Le « JAP » en première ligne

La contrainte pénale ne remplace aucune peine, toutes les autres restant en vigueur. Un magistrat est désigné pour mettre en œuvre cette contrainte pénale : c'est le juge d'application des peines. Ces magistrats, ainsi que les conseillers d'insertion et de probation, seront effectivement en première ligne. Ils pourront moduler dans un sens plus ou moins sévère des sanctions du type du travail d'intérêt général, voir même révoquer la mesure.
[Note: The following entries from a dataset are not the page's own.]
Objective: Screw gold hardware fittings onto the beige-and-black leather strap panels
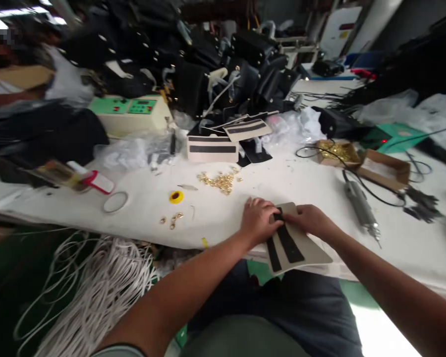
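Observation:
A beige panel with two black strips (291,243) lies tilted at the table's front edge, its lower end jutting out over my lap. My left hand (258,219) is closed on the panel's upper left side, thumb pressed down near the top of a strip. From the other side, my right hand (312,220) grips the upper part of the panel, its fingertips meeting the left thumb at a small dark spot (278,214). What exactly lies under the fingertips is hard to make out. Small gold metal fittings (223,182) lie in a loose pile beyond my left hand.
Similar beige panels (212,149) are stacked further back. A grey electric screwdriver (361,208) with a black cable lies right, near small cardboard boxes (384,169). At left are a yellow tape roll (176,197) and a white ring (115,202). Black bags (193,84) are heaped behind.

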The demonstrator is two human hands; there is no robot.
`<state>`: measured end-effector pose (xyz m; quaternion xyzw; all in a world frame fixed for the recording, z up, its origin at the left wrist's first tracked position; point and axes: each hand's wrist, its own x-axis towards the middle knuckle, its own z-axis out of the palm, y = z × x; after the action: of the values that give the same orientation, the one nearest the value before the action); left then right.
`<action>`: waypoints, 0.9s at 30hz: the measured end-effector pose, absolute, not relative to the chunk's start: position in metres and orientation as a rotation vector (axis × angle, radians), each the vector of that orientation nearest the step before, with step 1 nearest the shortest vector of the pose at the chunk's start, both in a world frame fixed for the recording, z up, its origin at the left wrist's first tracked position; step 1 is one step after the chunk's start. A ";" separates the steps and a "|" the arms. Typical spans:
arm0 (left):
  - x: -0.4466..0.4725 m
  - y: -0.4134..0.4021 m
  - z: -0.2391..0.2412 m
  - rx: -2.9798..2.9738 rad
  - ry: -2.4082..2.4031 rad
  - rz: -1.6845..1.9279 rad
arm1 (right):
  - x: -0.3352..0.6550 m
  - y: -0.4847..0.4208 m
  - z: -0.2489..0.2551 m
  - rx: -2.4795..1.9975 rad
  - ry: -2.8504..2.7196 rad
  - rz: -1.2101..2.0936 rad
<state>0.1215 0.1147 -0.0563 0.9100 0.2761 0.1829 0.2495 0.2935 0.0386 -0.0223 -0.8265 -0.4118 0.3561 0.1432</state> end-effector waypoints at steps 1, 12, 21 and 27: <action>0.126 0.114 -0.060 2.464 0.718 0.504 | 0.302 0.026 -0.024 -2.420 -1.130 1.063; 0.122 0.124 -0.062 2.459 0.719 0.492 | 0.307 0.027 -0.027 -2.423 -1.083 1.058; 0.122 0.125 -0.062 2.458 0.742 0.463 | 0.305 0.027 -0.027 -2.511 -1.165 0.997; 0.123 0.125 -0.061 2.461 0.740 0.461 | 0.305 0.026 -0.029 -2.542 -1.197 0.950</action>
<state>0.1228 0.1255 -0.0614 0.9096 0.2737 0.1702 0.2624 0.3045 0.0259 -0.0287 -0.8537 -0.4021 0.3189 0.0878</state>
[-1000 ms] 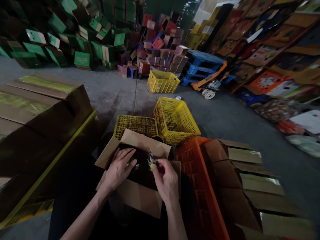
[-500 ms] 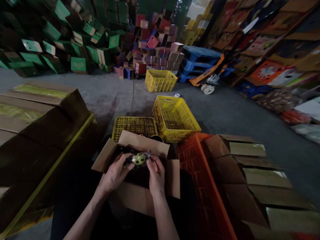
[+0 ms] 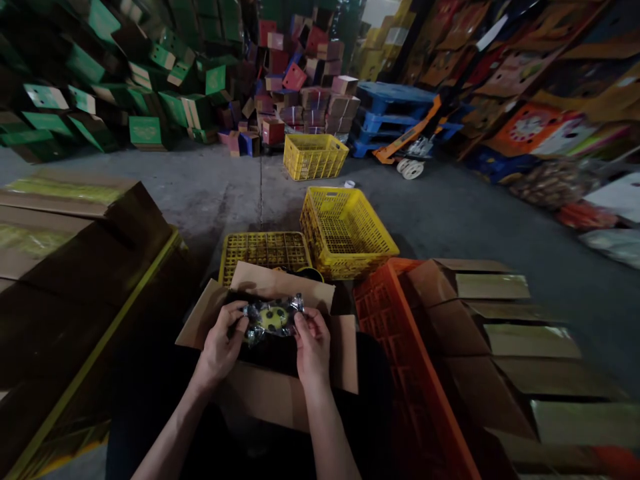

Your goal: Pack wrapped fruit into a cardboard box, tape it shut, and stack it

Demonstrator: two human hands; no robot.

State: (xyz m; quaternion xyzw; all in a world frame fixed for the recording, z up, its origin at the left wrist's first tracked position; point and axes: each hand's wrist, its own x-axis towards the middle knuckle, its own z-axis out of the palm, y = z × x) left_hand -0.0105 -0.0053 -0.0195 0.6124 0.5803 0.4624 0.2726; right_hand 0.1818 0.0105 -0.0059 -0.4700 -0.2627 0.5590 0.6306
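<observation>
Between my two hands is a yellow-green item with dark round spots, wrapped in clear plastic film (image 3: pixel 274 318); its exact kind does not show. My left hand (image 3: pixel 223 339) pinches the left end of the wrapping. At the other end, the fingers of my right hand (image 3: pixel 313 339) are closed on the film near a gathered tip. Both hands are just above an open cardboard box (image 3: pixel 273 395) in my lap, its flaps folded outward. The inside of the box is too dark to make out.
Beyond the box stand a yellow crate (image 3: pixel 350 227) and a low yellow crate (image 3: pixel 265 248). On the right, an orange crate (image 3: pixel 400 333) holds closed cartons (image 3: pixel 493 287). Taped cartons (image 3: pixel 60 200) are stacked at left. Farther off are blue pallets (image 3: pixel 395 107) and an orange pallet jack (image 3: pixel 410 140).
My hands have drawn slightly apart, my left one moving left. The wrapped item now shows more of its film, with the ends stretched out. The view has shifted slightly.
</observation>
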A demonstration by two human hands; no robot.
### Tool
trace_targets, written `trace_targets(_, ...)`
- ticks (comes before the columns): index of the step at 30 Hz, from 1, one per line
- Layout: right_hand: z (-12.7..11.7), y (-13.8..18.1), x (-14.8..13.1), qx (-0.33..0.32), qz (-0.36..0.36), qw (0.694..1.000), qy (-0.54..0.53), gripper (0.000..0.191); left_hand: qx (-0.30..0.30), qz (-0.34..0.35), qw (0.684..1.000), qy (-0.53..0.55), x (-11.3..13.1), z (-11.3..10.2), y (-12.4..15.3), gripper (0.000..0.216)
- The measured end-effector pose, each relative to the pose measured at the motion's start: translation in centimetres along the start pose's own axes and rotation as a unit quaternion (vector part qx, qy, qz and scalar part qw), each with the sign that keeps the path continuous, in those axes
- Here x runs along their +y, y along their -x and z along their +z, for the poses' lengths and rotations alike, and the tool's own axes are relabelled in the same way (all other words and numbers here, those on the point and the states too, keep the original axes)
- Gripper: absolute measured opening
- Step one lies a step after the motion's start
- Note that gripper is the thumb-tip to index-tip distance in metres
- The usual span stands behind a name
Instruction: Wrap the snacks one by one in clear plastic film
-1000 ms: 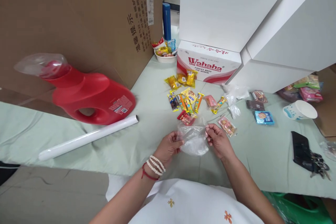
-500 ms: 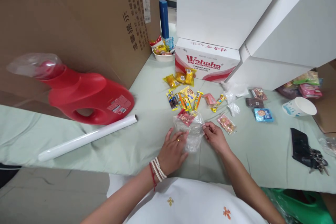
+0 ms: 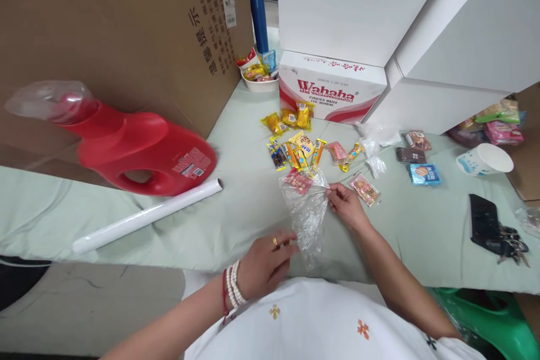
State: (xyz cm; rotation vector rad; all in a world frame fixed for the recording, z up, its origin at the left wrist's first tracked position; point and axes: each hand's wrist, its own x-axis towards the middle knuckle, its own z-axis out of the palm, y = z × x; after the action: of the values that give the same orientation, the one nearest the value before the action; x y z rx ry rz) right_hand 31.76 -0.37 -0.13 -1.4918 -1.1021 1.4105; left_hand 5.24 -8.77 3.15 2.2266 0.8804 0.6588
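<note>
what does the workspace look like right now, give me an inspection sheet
surface: pale green cloth, wrinkled
job's things: clear plastic bag, stretched between both hands
clutter: snack packets, red detergent jug, white roll, paper cup, black phone with keys
grippers: left hand fingers at the bag's lower end; right hand pinches its top edge
cables: nothing seen
surroundings: cardboard box, Wahaha carton, white boxes
</note>
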Motion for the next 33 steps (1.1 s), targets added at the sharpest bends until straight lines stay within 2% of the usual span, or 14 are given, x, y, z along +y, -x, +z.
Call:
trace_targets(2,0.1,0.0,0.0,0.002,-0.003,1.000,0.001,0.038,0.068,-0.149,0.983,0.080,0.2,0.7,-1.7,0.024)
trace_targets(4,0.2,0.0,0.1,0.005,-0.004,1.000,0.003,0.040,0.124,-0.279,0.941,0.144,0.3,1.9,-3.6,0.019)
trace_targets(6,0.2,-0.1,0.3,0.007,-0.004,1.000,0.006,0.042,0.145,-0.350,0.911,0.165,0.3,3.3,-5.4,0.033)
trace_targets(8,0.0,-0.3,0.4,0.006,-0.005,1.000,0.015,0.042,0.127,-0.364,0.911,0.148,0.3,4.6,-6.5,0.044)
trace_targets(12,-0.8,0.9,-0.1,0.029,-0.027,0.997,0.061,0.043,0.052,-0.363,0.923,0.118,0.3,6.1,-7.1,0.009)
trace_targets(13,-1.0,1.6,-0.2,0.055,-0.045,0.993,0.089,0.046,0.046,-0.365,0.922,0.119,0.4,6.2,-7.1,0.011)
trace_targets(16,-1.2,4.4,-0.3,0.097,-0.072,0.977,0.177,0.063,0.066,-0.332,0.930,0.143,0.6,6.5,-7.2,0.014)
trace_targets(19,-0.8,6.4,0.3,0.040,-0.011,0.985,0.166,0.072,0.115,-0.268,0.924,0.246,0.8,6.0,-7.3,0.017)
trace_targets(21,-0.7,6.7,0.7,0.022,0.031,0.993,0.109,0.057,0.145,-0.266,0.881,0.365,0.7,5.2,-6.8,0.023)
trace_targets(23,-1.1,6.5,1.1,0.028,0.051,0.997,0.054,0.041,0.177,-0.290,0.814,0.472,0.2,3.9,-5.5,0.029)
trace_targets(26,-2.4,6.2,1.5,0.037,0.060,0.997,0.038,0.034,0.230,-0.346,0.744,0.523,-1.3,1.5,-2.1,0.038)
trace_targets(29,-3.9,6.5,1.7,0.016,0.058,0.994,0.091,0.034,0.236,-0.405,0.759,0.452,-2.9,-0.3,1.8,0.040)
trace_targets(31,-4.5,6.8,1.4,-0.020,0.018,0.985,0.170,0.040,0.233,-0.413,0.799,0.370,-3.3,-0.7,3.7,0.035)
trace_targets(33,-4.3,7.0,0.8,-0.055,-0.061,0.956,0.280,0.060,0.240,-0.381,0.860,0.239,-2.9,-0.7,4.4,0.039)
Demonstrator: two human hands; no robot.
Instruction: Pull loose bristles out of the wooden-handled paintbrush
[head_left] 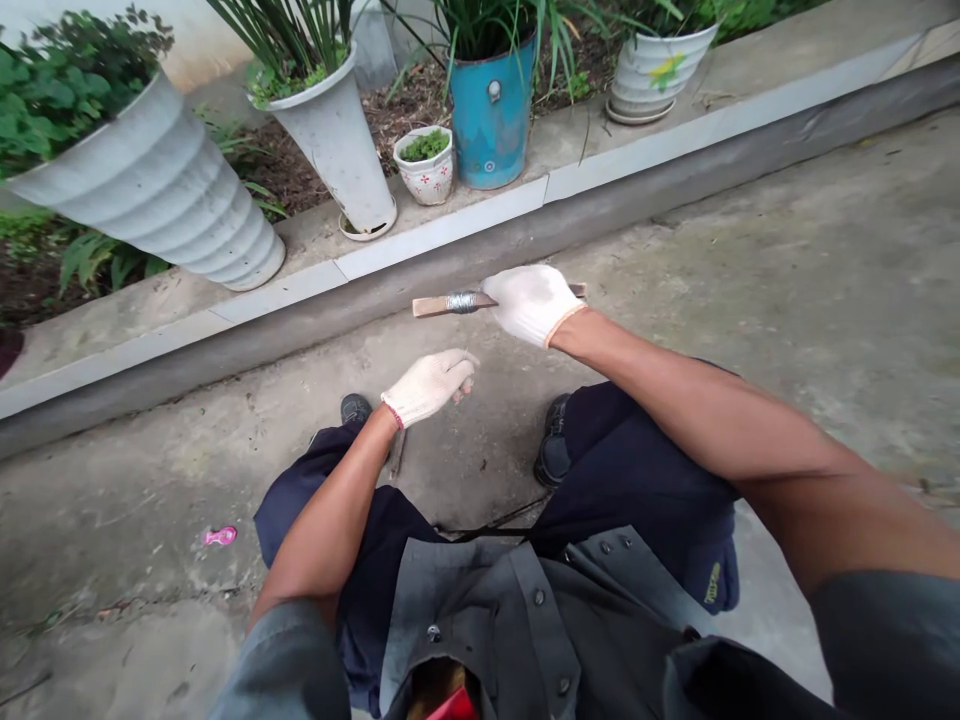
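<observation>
My right hand (529,300), in a white knitted glove, is closed around a flat wooden stick (430,307). The stick's left end juts out past the fingers, with silvery wire (461,302) wound round it in a tight band. A short tip of the wood shows on the other side of the hand. Lower and to the left, my left hand (427,388), also gloved, has its fingers curled together; whatever they pinch is hidden or too thin to see. Just below that wrist, a piece of wood (397,455) lies on the concrete ground between my legs.
A low tiled ledge (442,235) crosses ahead, bearing a ribbed white planter (172,180), a tall white pot (337,140), a small flowered pot (427,185), a blue bucket (491,125) and another white pot (656,75). A pink object (220,536) lies at left.
</observation>
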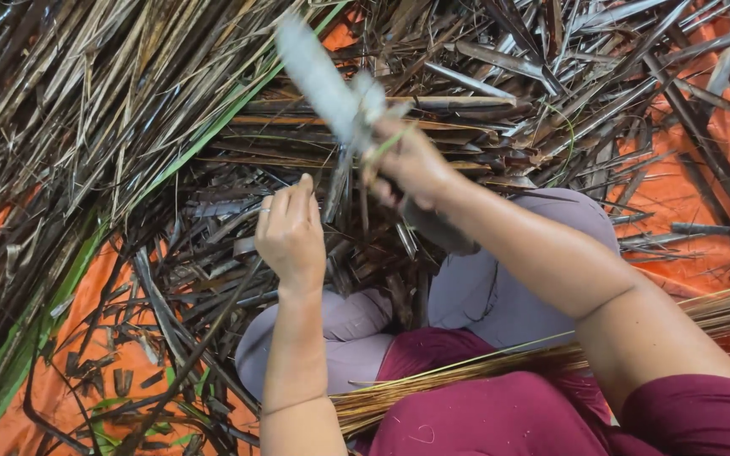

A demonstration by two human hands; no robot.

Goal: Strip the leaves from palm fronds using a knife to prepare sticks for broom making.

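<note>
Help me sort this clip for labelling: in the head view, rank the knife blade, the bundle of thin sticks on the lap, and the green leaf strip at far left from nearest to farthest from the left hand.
From the left hand:
1. Knife blade, up and just right, blurred.
2. Bundle of thin sticks, below, across the lap.
3. Green leaf strip, far left on the orange sheet.

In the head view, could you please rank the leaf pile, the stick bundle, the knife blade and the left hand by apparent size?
1. leaf pile
2. stick bundle
3. knife blade and left hand: look alike; the blade is blurred, so unranked.

Maroon short-sleeved top [500, 414], lavender trousers [500, 287]
</note>
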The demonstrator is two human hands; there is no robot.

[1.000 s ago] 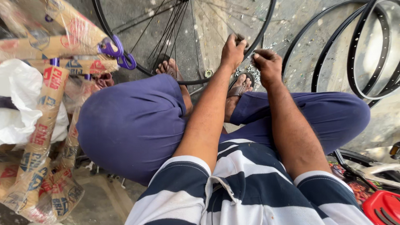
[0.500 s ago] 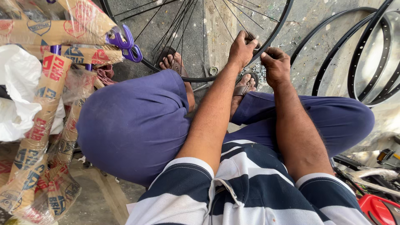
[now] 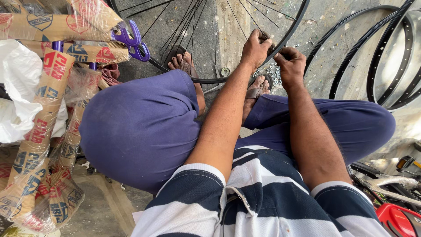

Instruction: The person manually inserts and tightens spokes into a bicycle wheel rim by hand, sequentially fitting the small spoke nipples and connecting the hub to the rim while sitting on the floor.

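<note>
A black bicycle wheel rim (image 3: 293, 30) with thin metal spokes (image 3: 193, 19) stands in front of me on the concrete floor. My left hand (image 3: 255, 49) grips the rim's near edge from the left. My right hand (image 3: 290, 66) is closed just to the right of it, fingers pinched at the rim; what it pinches is hidden. Both my sandalled feet (image 3: 258, 87) rest under the rim, and my knees in blue trousers spread to either side.
Bicycle frames wrapped in printed brown paper and plastic (image 3: 39, 101) are stacked at the left, with a purple part (image 3: 133, 39) sticking out. Several bare black rims (image 3: 386, 57) lean at the right. Small metal pieces (image 3: 274, 70) lie on the floor. A red object (image 3: 397, 219) sits lower right.
The view has tilted slightly, so the hands and rim sit higher in frame. Both hands stay on the same spot of the rim, fingers shifting a little.
</note>
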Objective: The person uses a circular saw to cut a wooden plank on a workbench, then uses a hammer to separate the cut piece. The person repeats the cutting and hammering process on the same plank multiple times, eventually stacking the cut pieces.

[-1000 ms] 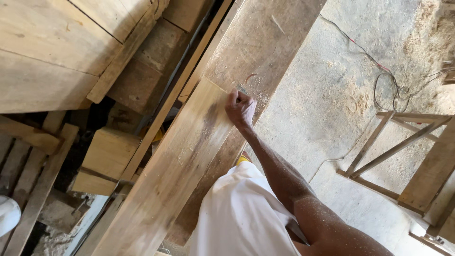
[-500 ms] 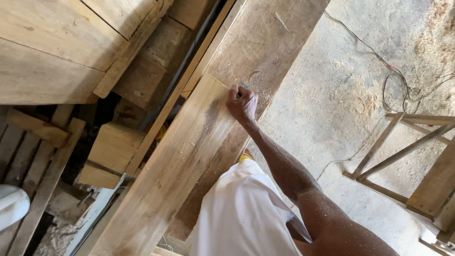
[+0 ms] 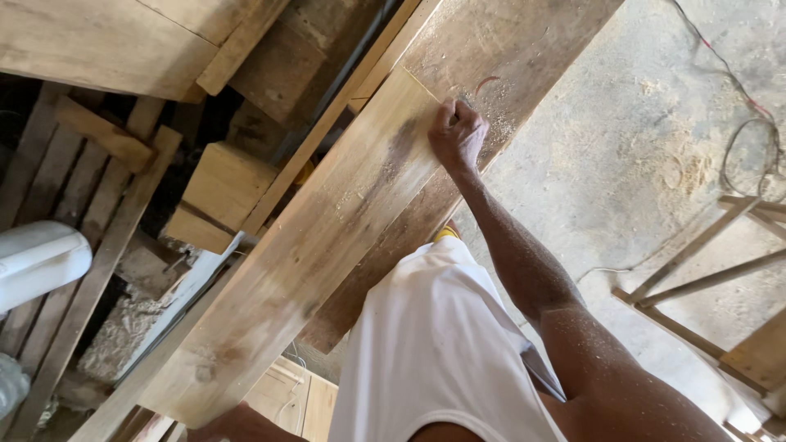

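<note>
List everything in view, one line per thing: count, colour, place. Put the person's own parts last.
long plank: one, pale yellow-brown, running diagonally from bottom left to upper middle.
wide board: one, darker brown with sawdust on it, under the plank's far end.
wood blocks: two, light tan, left of the plank.
slats: several, weathered brown, far left.
white container: one, at the left edge, partly cut off.
concrete floor: grey, dusted with sawdust, right side.
cable: one, dark, looped on the floor at upper right.
wooden frame: one, brown, at the right edge.
white shirt: one, bottom middle.
right hand: closed in a fist at the plank's far end; what it grips is hidden.
left hand: only a sliver, possibly an arm, shows at the bottom edge.
</note>
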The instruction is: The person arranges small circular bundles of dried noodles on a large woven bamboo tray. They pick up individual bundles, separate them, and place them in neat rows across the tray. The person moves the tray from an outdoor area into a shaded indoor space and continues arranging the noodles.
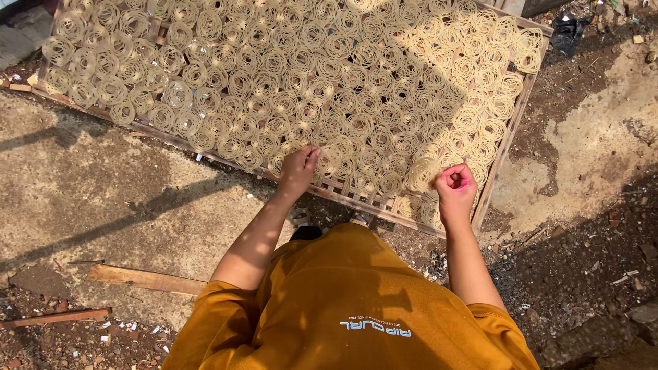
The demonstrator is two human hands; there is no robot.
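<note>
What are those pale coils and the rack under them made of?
The coils look like dried noodle strands: pale yellow, matte, thin looped threads. The rack looks like bare wood or bamboo slats: tan, unpainted lattice. The left hand touches one coil.

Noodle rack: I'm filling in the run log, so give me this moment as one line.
left hand: on noodle coils at rack near edge | right hand: fisted, pinching a noodle coil | rack: on ground, full

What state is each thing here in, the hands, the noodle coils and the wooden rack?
Left hand: fingers bent, touching coils at the rack's near edge.
Right hand: closed in a fist, palm up.
Pale round noodle coils: laid flat in rows.
Slatted wooden drying rack: lying on the ground, nearly full.
</note>
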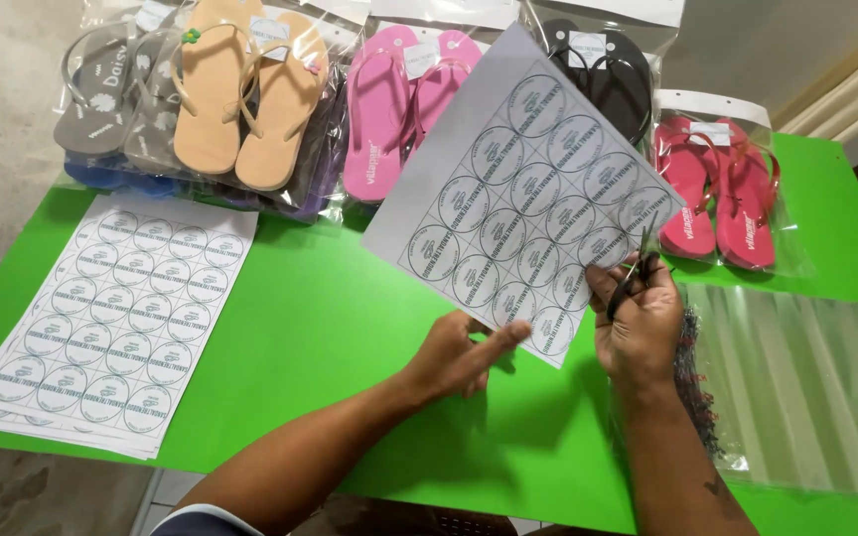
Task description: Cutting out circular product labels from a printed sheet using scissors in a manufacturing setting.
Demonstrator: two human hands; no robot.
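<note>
My left hand (461, 354) holds up a white sheet of round printed labels (520, 189) by its lower edge, tilted over the green table (330, 337). My right hand (638, 318) grips small black scissors (636, 268) at the sheet's lower right edge, blades pointing up against the paper.
A stack of similar label sheets (116, 318) lies at the table's left. Bagged flip-flops line the far edge: grey (111, 94), tan (245, 94), pink (399, 104), black (603, 74) and red (717, 189). Clear plastic bags (796, 377) and a dark bundle (697, 387) lie at the right.
</note>
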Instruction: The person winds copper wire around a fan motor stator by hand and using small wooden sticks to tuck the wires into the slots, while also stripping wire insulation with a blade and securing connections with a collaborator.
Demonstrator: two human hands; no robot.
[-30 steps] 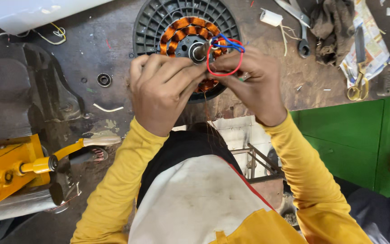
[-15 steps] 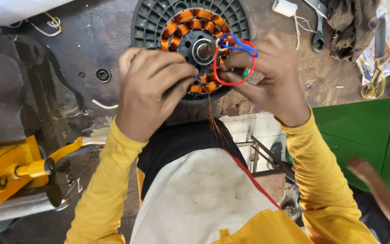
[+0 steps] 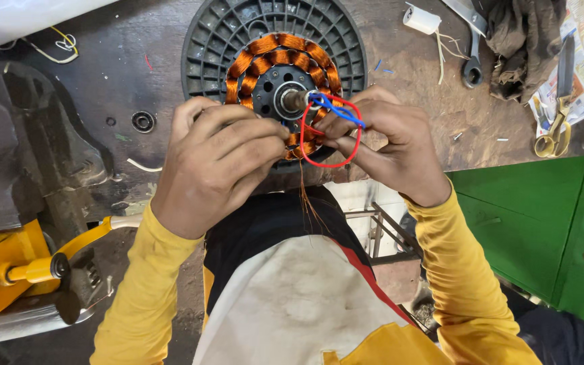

Reste l'épineuse question des moyens humains, martèle Christophe Régnard, de l'Union syndicale des magistrats. « C’est tout le problème de cette réforme, tel qu’elle peut être votée. C’est effectivement une réforme qui va dans le bon sens. Après, pour qu’elle soit efficace, il faudra des moyens. A chaque réforme pénale, on nous annonce des créations massives de conseillers d’insertion pénitentiaire ou de juges d’application des peines. Et dans les faits rien n’arrive. Je suis très inquiet, car il y a actuellement 500 postes de magistrats qui sont vacants et qu’aucun recrutement supplémentaire n’est prévu. Donc, c’est probablement une réforme qui va se mettre en place à moyens constants et ça, c’est la certitude que ce sera l’échec à terme. » Selon les estimations de la Chancellerie, près de 20 000 contraintes pénales pourraient être prononcées annuellement. Il y a chaque année près de 600 000 condamnations en France.